After the governor had tried the constancy of martyrs by racks, scourges, and various inventions of cruelty, he caused Victorinus to be thrown into a great mortar (the Greek Menology says, of marble.) The executioners began by pounding his feet and legs, saying to him at every stroke: “Spare yourself, wretch. It depends upon you to escape this death, if you will only renounce your new God.” The prefect grew furious at his constancy, and at length commanded his head to be beaten to pieces. 

THEY WERE NOT INTIMIDATED

The sight of this mortar, so far from casting a damp on his companions, seemed to inspire them with the greater ardour to be treated in the like manner. So that when the tyrant threatened Victor with the same death, he only desired him to hasten the execution; and, pointing to the mortar, said: “In that is salvation and true felicity prepared for me!” He was immediately cast into it and beaten to death. 

HE LEAPED INTO THE MORTAR

Nicephorus, the third martyr, was impatient of delay, and leaped of his own accord into the bloody mortar. 

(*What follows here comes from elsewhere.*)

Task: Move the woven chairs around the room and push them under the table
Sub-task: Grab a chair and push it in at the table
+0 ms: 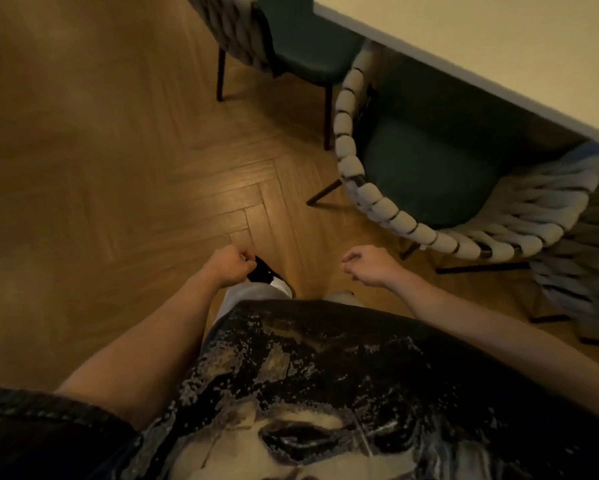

The judge enraged at his boldness, commanded not one, but many executioners at once, to pound him in the same manner. 

THE JUDGE WAS ENRAGED AT THEIR BOLDNESS

He caused Claudian, the fourth, to be chopped in pieces, and his bleeding joints to be thrown at the feet of those who were yet living. He expired, after his feet, hands, arms, legs, and thighs were cut off. The tyrant, pointing to his mangled limbs and scattered bones, said to the other three: “It concerns you to avoid this punishment; I do not compel you to suffer.” 

"WE ARE DETERMINED NEVER... TO DENY JESUS CHRIST OUR SAVIOUR"

The martyrs answered with one voice: “On the contrary, we rather pray that if you have any other more exquisite torment you would inflict it on us. We are determined never to violate the fidelity which we owe to God, or to deny Jesus Christ our Saviour, for he is our God, from whom we have our being, and to whom alone we aspire.” 

The tyrant became almost distracted with fury, and commanded Diodorus to be burnt alive, Serapion to be beheaded, and Papias to be drowned. 

THEIR FEAST DAY

This happened on February 25, on which day the Roman and other Western Martyrologies name them; but the Greek Menaeaa, and the Menology of the Emperor Basil Porphyrogenitus honour them on January 21, the day of their confession at Corinth.